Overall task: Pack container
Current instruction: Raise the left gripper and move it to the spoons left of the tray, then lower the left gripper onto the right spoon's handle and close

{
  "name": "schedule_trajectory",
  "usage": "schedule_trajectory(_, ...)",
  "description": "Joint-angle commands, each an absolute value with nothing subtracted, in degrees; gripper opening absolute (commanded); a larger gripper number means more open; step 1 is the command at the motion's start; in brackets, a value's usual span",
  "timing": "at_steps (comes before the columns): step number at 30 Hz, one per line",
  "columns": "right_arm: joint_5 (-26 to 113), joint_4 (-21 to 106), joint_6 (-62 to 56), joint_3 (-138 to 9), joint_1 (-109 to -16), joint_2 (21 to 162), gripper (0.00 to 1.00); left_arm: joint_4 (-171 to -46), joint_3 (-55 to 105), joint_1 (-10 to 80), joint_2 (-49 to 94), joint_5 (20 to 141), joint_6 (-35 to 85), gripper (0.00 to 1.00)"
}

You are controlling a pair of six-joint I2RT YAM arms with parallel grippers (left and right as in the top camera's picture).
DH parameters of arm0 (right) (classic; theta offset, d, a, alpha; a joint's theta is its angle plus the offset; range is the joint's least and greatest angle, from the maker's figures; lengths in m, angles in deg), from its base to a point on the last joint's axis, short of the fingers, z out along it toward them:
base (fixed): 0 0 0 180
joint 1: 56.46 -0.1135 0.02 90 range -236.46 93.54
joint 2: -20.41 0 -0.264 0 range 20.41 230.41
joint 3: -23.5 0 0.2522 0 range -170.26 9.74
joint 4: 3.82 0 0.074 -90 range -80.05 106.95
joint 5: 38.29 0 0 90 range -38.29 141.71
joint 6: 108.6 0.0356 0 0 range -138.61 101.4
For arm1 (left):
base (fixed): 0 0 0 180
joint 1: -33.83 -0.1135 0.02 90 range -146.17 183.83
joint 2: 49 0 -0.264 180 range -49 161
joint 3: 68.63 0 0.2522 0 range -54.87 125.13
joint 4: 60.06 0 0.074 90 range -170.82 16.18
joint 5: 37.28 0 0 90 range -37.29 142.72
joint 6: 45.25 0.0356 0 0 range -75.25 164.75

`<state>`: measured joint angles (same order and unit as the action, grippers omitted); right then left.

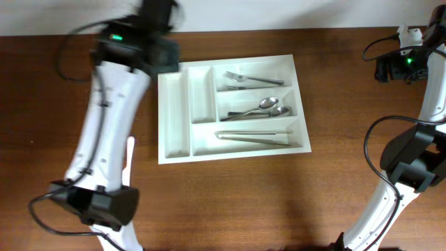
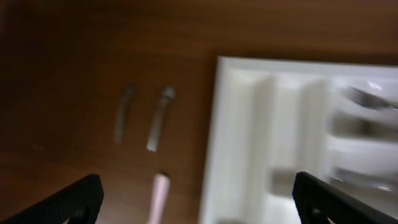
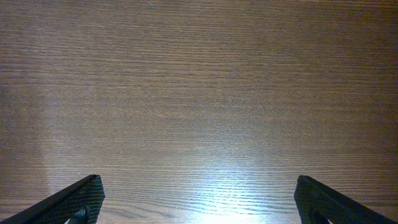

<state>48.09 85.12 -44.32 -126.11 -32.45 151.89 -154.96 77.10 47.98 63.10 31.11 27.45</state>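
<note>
The white five-compartment tray lies mid-table. It holds forks in the top long slot, spoons in the middle one and long silver pieces in the bottom one. Both narrow upright slots look empty. My left gripper is open and empty, high over the table by the tray's left edge; this view is blurred. Two grey cutlery pieces and a pale stick lie on the wood below it. My right gripper is open and empty over bare wood at the far right.
The left arm stretches over the table left of the tray and hides the grey cutlery in the overhead view. The pale stick shows beside it. The right arm stands along the right edge.
</note>
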Motion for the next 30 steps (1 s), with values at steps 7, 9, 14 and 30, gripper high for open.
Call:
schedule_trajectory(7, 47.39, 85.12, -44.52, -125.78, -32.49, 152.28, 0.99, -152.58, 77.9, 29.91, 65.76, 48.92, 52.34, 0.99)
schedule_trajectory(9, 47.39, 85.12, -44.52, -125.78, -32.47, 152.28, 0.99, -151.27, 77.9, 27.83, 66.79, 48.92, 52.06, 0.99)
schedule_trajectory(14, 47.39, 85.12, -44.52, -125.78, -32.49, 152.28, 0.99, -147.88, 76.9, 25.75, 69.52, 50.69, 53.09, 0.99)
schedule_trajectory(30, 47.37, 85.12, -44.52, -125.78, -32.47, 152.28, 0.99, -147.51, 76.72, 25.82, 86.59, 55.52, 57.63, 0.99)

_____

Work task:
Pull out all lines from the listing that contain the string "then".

Response to this task:
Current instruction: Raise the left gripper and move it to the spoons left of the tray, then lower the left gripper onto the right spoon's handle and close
`<state>`: measured joint angles (same order and unit as the action, grippers omitted); right then left.

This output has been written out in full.